╭─ Given data

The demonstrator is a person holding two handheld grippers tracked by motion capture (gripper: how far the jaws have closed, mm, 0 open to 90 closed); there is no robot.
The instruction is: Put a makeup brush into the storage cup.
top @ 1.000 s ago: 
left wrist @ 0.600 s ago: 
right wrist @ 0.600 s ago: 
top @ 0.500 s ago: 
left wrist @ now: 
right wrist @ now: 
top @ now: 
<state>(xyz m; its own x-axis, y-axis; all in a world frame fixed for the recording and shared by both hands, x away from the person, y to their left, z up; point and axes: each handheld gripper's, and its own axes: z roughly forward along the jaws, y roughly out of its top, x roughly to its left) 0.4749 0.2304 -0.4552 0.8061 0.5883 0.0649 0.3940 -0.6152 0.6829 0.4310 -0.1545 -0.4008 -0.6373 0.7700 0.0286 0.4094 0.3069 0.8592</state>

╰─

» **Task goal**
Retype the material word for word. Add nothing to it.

» **Finished task**
The demonstrator is a person holding two handheld grippers tracked by motion capture (gripper: how far the jaws have closed, mm, 0 open to 90 closed); there is no robot.
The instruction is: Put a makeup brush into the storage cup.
top @ 1.000 s ago: 
left wrist @ 0.600 s ago: 
right wrist @ 0.600 s ago: 
top @ 0.500 s ago: 
left wrist @ now: 
right wrist @ now: 
top @ now: 
<state>(xyz m; its own x-axis, y-axis; all in a world frame fixed for the recording and shared by both hands, x away from the person, y to their left, z up; point and axes: each handheld gripper's, and its own axes: z roughly forward along the jaws, y roughly out of its top, x roughly to its left) 0.4749 0.2304 -0.4552 0.8061 0.5883 0.0649 0.3940 -0.6152 0.6829 0.4310 -0.1545 -0.4008 -0.6373 0.7700 0.0286 0.4094 0.3069 0.8592</state>

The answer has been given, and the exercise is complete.